Your instructions:
All of the records below must be reproduced exactly, minus any pictures.
START Data for analysis
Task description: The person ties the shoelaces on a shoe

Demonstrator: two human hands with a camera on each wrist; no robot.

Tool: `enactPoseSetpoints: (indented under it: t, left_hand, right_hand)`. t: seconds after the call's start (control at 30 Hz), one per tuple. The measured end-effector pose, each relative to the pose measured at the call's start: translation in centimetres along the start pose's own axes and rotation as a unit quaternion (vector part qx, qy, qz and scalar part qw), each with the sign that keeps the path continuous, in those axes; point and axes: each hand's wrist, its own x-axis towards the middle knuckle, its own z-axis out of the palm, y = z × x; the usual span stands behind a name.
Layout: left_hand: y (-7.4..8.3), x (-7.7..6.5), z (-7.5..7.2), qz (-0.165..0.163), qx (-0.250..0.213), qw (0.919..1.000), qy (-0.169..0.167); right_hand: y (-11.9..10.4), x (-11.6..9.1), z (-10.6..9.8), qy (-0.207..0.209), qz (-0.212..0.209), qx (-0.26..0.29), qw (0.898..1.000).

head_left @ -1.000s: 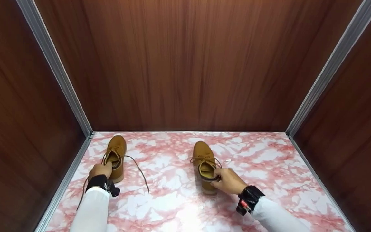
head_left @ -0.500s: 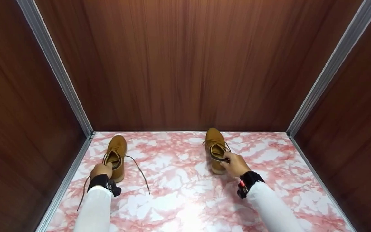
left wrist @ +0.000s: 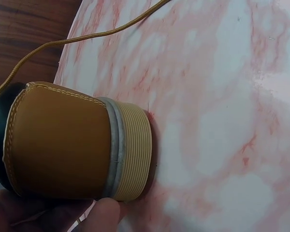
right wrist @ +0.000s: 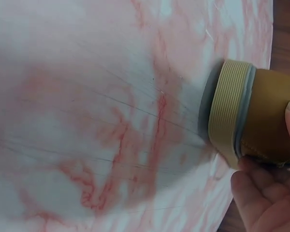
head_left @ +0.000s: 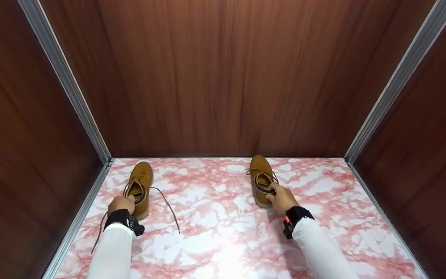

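Observation:
Two tan lace-up shoes point away from me, toes toward the back wall. My left hand (head_left: 121,204) grips the left shoe (head_left: 141,176) at the near left side of its opening. Its heel, with a ribbed cream sole (left wrist: 135,150), fills the left part of the left wrist view. At right of centre, my right hand (head_left: 283,197) pinches the heel collar of the right shoe (head_left: 259,164), whose toe is close to the back wall. The heel of that shoe (right wrist: 268,116) shows in the right wrist view, with a shadow beside the sole.
A loose brown shoelace (head_left: 168,205) trails from the left shoe over the pink-and-white marbled surface (head_left: 207,201). Dark wood panels (head_left: 223,77) rise at the back and both sides, joined by grey metal corner strips (head_left: 397,77).
My right hand has carried the right shoe away from me and to the right, toward the back wall; lately it has barely moved. The left hand and left shoe stay put.

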Motion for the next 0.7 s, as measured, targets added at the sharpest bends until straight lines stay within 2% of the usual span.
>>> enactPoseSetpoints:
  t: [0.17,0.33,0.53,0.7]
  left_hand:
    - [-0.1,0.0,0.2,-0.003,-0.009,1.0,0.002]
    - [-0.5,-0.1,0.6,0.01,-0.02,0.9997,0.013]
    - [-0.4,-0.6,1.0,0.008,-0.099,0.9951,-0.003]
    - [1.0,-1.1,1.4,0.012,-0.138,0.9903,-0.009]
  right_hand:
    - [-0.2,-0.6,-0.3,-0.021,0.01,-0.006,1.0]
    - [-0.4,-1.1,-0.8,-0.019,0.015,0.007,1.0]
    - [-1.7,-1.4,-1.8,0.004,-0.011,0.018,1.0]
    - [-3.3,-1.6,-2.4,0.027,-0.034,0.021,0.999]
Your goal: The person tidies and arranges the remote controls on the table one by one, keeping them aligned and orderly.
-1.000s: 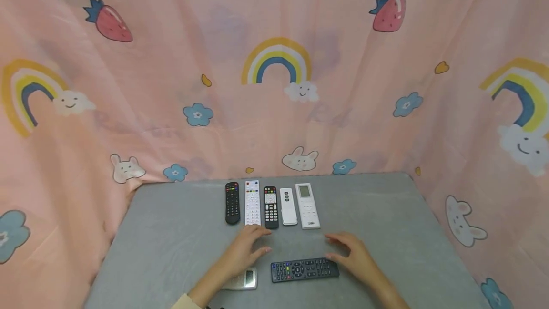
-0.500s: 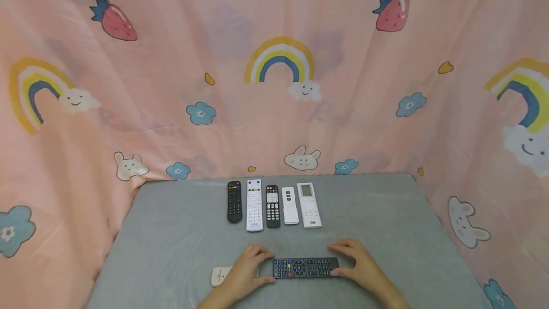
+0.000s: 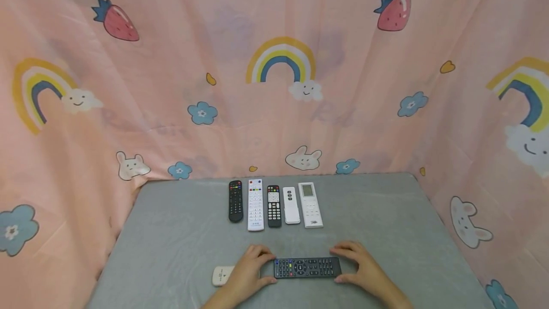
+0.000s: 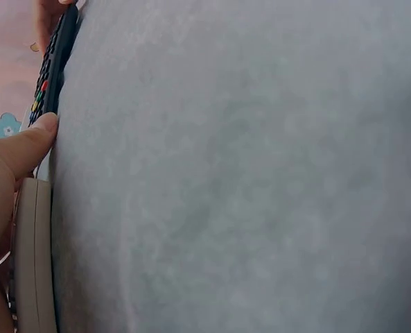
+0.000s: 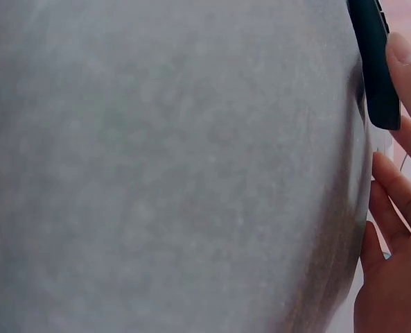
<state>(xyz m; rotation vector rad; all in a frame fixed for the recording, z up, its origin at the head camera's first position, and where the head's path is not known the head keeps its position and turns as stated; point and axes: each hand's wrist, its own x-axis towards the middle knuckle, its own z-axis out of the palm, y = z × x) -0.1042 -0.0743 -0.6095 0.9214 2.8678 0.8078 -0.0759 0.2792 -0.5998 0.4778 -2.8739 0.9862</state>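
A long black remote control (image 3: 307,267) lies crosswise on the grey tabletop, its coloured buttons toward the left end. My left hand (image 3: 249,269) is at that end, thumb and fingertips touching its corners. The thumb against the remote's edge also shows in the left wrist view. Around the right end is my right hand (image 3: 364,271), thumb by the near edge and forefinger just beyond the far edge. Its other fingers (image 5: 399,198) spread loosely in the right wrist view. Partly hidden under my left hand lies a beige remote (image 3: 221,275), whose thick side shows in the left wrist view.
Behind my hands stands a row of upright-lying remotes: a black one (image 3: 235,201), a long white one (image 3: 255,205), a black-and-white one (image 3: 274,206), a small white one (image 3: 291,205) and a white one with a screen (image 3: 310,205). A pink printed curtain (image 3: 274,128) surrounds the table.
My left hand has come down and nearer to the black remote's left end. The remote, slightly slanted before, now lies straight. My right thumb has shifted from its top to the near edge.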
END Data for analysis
The completed task:
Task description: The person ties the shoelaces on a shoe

Demonstrator: two human hands with a camera on each wrist; no robot.

Tool: `enactPoseSetpoints: (indented under it: t, left_hand, right_hand)`. t: seconds after the call's start (control at 30 Hz), one per tuple. The measured end-effector pose, each relative to the pose measured at the call's start: translation in centimetres along the start pose's own axes and rotation as a unit quaternion (vector part qx, qy, qz and scalar part qw), each with the sign that keeps the path continuous, in those axes; point and axes: each hand's wrist, its own x-axis towards the middle knuckle, its own z-axis out of the palm, y = z × x; the usual span stands behind a name.
Layout: left_hand: y (-7.4..8.3), x (-7.7..6.5), z (-7.5..7.2), qz (-0.165..0.163), qx (-0.250..0.213), qw (0.919..1.000), qy (-0.169..0.167); right_hand: y (-11.9..10.4), x (-11.6..9.1), z (-10.6..9.8), qy (-0.207..0.209), qz (-0.212..0.209), qx (-0.26..0.29), qw (0.898..1.000).

head_left @ -1.000s: 
head_left @ -0.500s: 
left wrist @ +0.000s: 
right wrist @ +0.000s: 
head_left @ +0.000s: 

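Observation:
Two tan lace-up shoes point away from me, toes toward the back wall. My left hand (head_left: 121,204) grips the left shoe (head_left: 141,176) at the near left side of its opening. Its heel, with a ribbed cream sole (left wrist: 135,150), fills the left part of the left wrist view. At right of centre, my right hand (head_left: 283,197) pinches the heel collar of the right shoe (head_left: 259,164), whose toe is close to the back wall. The heel of that shoe (right wrist: 268,116) shows in the right wrist view, with a shadow beside the sole.
A loose brown shoelace (head_left: 168,205) trails from the left shoe over the pink-and-white marbled surface (head_left: 207,201). Dark wood panels (head_left: 223,77) rise at the back and both sides, joined by grey metal corner strips (head_left: 397,77).
My right hand has carried the right shoe away from me and to the right, toward the back wall; lately it has barely moved. The left hand and left shoe stay put.
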
Motion for the next 0.7 s, as measured, targets added at the sharpest bends until straight lines stay within 2% of the usual span.
>>> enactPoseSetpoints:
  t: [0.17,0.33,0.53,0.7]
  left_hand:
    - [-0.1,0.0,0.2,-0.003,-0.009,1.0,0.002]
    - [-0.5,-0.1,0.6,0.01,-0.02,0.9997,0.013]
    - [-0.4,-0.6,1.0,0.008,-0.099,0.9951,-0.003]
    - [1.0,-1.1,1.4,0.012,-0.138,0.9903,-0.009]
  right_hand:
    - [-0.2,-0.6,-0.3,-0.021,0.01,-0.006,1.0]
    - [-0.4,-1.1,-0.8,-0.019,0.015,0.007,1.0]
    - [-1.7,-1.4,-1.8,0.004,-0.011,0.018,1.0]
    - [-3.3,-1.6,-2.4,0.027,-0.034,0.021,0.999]
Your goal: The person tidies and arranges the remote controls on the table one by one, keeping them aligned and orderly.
-1.000s: 
-0.500s: 
+0.000s: 
+0.000s: 
+0.000s: 
<state>(xyz m; rotation vector rad; all in a frame fixed for the recording, z up, its origin at the head camera's first position, and where the head's path is not known the head keeps its position and turns as stated; point and axes: each hand's wrist, its own x-axis towards the middle knuckle, its own z-axis out of the palm, y = z × x) -0.1042 -0.0743 -0.6095 0.9214 2.8678 0.8078 -0.0759 0.2792 -0.5998 0.4778 -2.8739 0.9862</state>
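A long black remote control (image 3: 307,267) lies crosswise on the grey tabletop, its coloured buttons toward the left end. My left hand (image 3: 249,269) is at that end, thumb and fingertips touching its corners. The thumb against the remote's edge also shows in the left wrist view. Around the right end is my right hand (image 3: 364,271), thumb by the near edge and forefinger just beyond the far edge. Its other fingers (image 5: 399,198) spread loosely in the right wrist view. Partly hidden under my left hand lies a beige remote (image 3: 221,275), whose thick side shows in the left wrist view.
Behind my hands stands a row of upright-lying remotes: a black one (image 3: 235,201), a long white one (image 3: 255,205), a black-and-white one (image 3: 274,206), a small white one (image 3: 291,205) and a white one with a screen (image 3: 310,205). A pink printed curtain (image 3: 274,128) surrounds the table.
My left hand has come down and nearer to the black remote's left end. The remote, slightly slanted before, now lies straight. My right thumb has shifted from its top to the near edge.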

The answer has been fully stated.